**About this exercise**
Take the lines in the listing below from the line with "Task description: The" up to and including the line with "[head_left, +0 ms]" and set them down exactly, skipping pictures and adding nothing.

**Provided records**
= = = = =
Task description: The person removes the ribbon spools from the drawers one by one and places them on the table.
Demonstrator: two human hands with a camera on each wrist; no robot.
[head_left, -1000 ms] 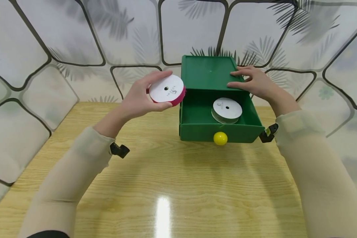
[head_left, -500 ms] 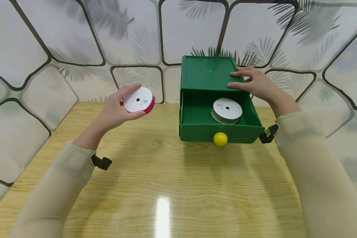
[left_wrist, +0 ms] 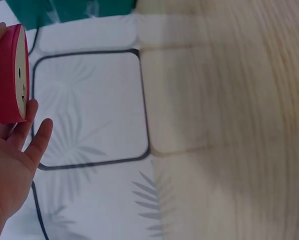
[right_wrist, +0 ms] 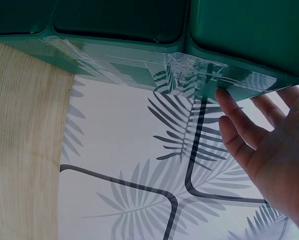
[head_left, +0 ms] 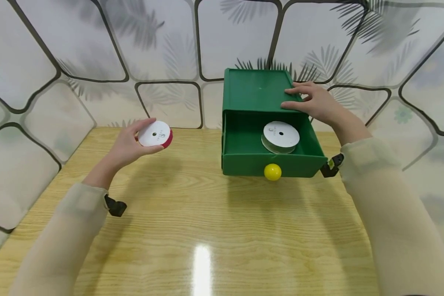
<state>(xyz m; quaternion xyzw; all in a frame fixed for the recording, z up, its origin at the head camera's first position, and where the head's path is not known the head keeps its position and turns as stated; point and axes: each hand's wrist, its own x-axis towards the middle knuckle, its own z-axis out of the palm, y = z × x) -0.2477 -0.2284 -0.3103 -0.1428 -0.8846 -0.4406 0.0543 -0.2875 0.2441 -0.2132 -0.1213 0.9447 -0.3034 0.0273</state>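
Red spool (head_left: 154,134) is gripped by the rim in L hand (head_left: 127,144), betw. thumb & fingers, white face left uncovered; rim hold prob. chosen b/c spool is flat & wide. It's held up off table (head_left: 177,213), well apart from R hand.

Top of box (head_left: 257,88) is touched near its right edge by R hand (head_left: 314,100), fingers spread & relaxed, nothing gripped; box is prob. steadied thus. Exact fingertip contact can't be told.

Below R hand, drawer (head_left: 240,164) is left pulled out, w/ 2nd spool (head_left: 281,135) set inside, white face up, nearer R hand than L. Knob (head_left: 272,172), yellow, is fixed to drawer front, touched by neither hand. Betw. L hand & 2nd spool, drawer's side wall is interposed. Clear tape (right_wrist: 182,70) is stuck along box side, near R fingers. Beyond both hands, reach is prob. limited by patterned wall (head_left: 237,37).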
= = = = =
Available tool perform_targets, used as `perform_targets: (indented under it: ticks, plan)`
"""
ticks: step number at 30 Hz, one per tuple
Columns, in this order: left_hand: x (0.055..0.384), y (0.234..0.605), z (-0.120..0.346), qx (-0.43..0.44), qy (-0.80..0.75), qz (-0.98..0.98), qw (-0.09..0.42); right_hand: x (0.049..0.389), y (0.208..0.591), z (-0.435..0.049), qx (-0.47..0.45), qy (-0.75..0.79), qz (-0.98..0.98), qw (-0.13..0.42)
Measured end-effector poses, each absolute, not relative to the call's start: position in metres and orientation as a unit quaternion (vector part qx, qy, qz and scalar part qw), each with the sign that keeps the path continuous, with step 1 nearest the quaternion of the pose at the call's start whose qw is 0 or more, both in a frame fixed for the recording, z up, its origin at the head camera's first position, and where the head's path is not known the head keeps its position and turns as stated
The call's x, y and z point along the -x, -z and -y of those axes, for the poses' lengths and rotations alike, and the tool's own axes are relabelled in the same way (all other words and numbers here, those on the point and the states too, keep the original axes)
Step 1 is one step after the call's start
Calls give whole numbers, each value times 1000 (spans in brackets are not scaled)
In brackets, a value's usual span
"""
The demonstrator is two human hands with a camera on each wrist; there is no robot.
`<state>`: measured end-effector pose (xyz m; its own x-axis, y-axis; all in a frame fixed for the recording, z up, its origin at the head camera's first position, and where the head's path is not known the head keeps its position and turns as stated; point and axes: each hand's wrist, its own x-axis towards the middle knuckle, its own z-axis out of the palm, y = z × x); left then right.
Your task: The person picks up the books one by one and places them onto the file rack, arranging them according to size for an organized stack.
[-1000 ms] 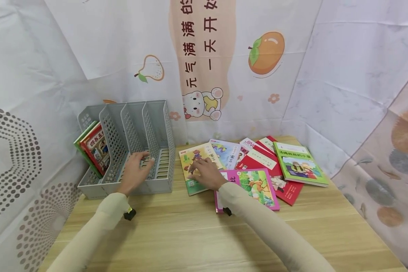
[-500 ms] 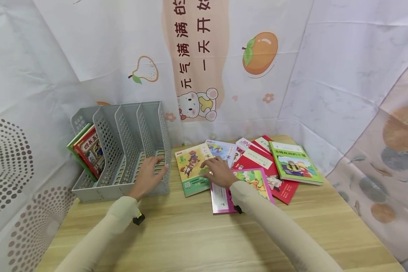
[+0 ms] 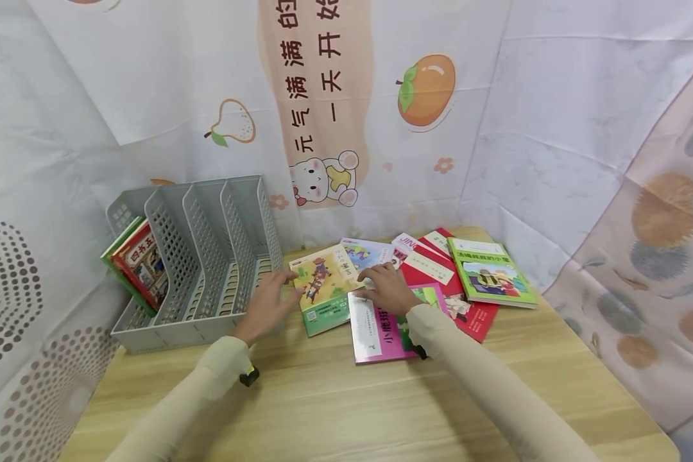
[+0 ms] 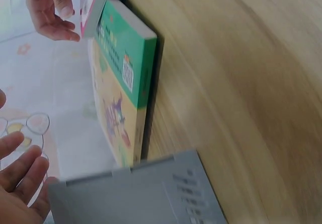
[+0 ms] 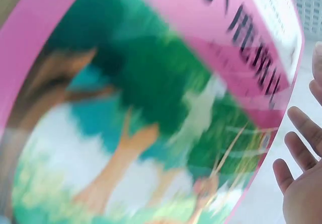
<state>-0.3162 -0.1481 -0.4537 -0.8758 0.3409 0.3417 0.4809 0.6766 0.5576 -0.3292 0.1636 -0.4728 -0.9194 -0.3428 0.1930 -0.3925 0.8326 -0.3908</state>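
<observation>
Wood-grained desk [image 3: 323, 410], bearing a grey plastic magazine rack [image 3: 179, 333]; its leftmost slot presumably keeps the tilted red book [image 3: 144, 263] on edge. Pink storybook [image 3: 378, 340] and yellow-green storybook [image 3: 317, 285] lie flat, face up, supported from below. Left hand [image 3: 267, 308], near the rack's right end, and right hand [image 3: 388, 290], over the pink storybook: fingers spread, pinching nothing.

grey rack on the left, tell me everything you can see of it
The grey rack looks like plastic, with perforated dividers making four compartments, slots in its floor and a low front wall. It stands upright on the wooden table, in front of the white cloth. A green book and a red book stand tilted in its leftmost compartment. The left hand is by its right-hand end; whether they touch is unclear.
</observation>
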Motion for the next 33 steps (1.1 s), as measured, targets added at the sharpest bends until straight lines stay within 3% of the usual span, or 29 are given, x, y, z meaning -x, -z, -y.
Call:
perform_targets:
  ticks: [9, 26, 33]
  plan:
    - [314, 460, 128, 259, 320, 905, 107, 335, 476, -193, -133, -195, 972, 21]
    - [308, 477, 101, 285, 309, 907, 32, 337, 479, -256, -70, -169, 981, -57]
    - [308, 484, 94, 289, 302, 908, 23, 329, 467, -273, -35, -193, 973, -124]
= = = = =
**Written reply**
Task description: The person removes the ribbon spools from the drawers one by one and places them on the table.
Demonstrator: two human hands with a camera on each wrist; no robot.
[head_left, -1000 ms] 
[head_left, -500 ms] 
[left_wrist, +0 ms] 
[right_wrist, +0 ms] 
[head_left, +0 ms] 

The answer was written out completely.